EXERCISE DIRECTIONS: With the line containing "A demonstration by" as the start and the line containing "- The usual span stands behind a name" as the end, transcribe that span of the entries below exactly, including both.

(Items from a dataset)
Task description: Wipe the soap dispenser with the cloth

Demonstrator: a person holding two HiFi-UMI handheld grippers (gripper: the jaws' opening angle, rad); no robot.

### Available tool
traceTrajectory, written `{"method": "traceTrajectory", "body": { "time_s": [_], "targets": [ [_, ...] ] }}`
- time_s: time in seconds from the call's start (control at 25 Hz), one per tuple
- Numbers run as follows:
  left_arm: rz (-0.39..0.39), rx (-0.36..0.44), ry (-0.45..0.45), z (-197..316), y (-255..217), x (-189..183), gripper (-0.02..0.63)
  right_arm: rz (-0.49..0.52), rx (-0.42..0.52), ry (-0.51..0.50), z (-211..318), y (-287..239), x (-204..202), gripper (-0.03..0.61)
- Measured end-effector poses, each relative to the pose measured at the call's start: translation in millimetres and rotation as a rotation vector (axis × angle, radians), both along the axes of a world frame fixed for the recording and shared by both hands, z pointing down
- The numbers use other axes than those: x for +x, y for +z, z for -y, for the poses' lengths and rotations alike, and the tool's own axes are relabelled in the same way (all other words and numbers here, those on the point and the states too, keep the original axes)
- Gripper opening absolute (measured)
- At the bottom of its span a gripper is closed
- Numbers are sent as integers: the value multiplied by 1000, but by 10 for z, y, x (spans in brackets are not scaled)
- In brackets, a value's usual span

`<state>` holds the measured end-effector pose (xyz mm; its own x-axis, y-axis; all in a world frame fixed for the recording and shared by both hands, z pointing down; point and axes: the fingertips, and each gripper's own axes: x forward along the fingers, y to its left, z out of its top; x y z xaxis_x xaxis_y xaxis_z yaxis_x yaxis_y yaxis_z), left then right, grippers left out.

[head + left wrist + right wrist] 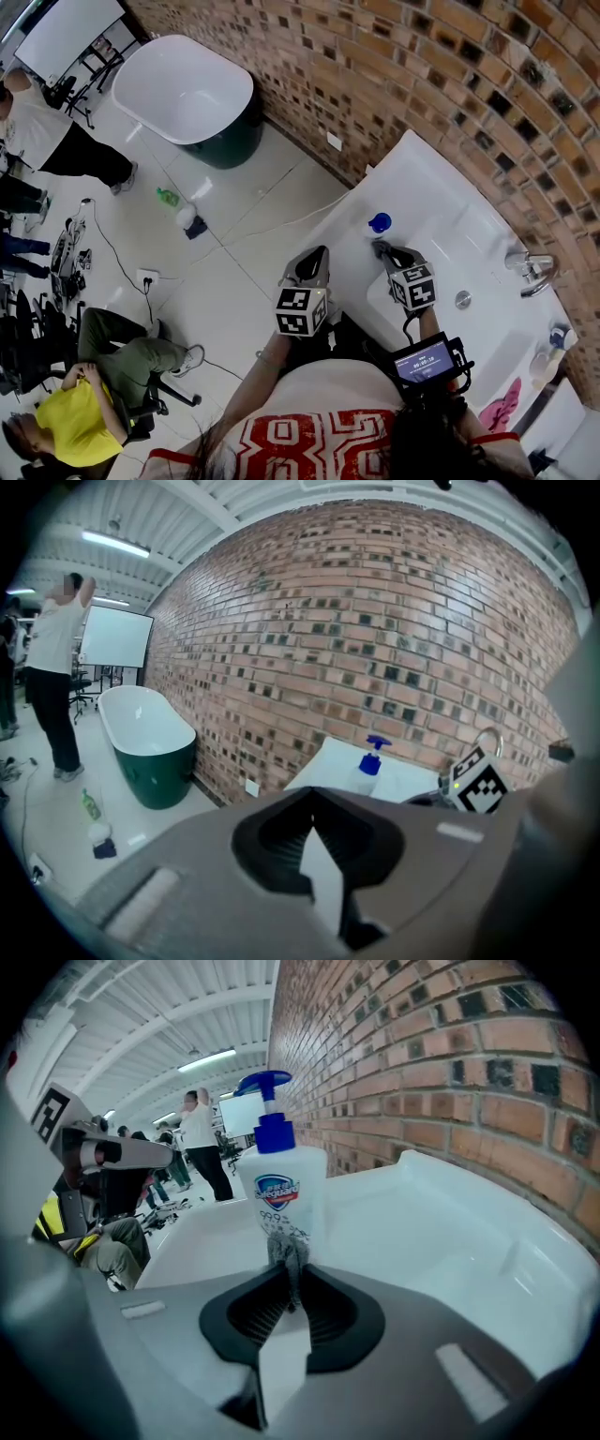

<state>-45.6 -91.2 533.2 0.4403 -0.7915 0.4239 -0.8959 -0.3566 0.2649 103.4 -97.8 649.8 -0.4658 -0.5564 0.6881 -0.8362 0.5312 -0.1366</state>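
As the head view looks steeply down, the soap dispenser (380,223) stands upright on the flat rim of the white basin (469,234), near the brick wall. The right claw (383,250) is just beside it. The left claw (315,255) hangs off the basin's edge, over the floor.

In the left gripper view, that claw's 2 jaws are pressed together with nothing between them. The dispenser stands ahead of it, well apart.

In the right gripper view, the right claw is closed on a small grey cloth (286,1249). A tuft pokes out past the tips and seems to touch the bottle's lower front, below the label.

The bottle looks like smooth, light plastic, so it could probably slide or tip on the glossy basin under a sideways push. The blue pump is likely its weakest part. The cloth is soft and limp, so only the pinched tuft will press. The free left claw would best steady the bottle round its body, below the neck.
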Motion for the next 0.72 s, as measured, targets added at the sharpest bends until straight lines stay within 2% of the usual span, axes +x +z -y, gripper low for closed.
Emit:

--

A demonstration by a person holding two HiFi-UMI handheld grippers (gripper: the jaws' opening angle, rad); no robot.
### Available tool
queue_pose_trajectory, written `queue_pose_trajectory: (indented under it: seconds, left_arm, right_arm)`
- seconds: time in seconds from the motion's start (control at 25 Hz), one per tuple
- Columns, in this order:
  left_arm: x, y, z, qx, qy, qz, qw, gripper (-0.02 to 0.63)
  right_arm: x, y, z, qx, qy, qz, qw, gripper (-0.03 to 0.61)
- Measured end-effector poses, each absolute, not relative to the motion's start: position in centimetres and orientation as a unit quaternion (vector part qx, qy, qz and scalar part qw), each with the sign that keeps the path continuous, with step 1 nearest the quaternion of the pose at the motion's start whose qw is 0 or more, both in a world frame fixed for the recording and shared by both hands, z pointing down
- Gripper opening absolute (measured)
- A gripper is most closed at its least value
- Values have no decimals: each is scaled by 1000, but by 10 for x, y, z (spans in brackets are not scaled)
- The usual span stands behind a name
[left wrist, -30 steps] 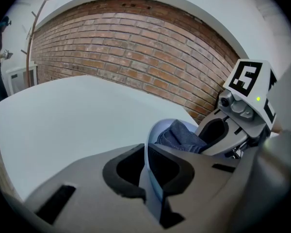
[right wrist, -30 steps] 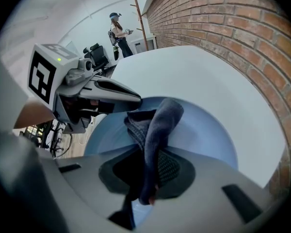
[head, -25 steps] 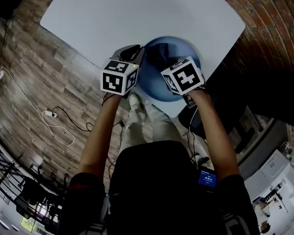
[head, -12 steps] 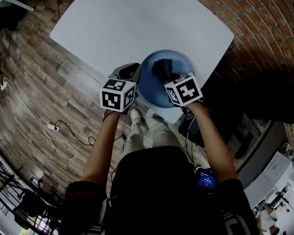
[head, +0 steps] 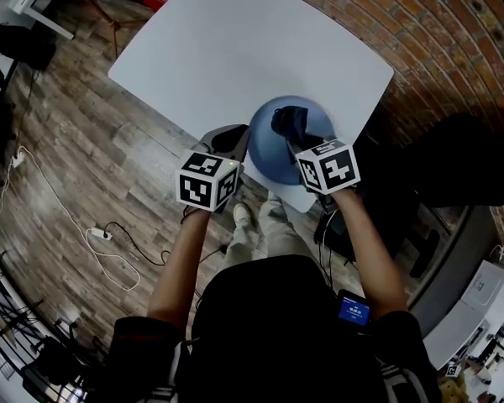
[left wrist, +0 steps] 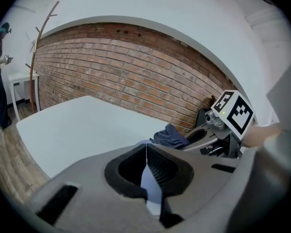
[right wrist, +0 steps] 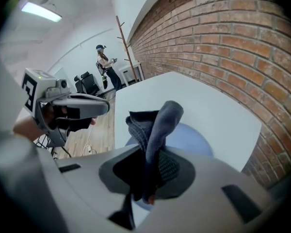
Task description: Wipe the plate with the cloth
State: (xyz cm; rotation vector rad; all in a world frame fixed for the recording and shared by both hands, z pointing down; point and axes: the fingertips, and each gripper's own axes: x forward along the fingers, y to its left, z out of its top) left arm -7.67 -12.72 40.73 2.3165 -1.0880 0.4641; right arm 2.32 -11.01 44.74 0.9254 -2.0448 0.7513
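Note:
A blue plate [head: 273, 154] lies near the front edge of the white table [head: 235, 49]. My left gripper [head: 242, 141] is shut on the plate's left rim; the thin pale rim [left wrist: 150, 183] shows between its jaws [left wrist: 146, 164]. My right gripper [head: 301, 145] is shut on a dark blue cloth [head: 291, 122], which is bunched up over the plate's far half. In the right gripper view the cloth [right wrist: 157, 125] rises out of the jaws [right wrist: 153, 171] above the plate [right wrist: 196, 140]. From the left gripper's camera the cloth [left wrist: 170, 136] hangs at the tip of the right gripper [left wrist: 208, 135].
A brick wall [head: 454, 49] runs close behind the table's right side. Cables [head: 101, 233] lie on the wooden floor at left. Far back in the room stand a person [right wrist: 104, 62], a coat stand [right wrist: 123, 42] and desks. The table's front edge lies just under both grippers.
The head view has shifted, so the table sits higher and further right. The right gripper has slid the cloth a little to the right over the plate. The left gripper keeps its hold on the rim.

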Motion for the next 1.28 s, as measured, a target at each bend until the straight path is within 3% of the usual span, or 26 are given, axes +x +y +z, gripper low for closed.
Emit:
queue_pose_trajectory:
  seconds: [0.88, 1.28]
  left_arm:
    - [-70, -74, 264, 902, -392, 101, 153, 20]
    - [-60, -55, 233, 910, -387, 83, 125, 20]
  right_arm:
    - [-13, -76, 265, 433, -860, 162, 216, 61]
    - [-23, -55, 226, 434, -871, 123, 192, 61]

TASK ANSWER:
A demonstration by a person holding two HiFi-UMI handheld grippers (gripper: the jaws' opening angle, rad); no robot.
### Available tool
queue_pose_trajectory, written `queue_pose_trajectory: (indented under it: seconds, left_arm, right_arm)`
- seconds: time in seconds from the motion's start (control at 25 Hz), one per tuple
- Columns, in this order:
  left_arm: x, y, z, qx, qy, qz, qw, gripper (-0.02 to 0.63)
  right_arm: x, y, z, qx, qy, qz, qw, gripper (-0.03 to 0.61)
- Measured end-effector poses, each absolute, not relative to the motion's start: position in centimetres and orientation as a unit quaternion (vector part qx, qy, qz and scalar part qw), each with the sign that keeps the path continuous, with step 1 nearest the quaternion of the pose at the motion's start whose qw is 0 or more, both in a world frame fixed for the recording and shared by both hands, z pointing down
- Gripper opening absolute (measured)
- A gripper is most closed at its least value
- Values have no decimals: each is scaled by 1000, but by 10 for x, y, z (spans in brackets are not scaled)
- The usual span stands behind a name

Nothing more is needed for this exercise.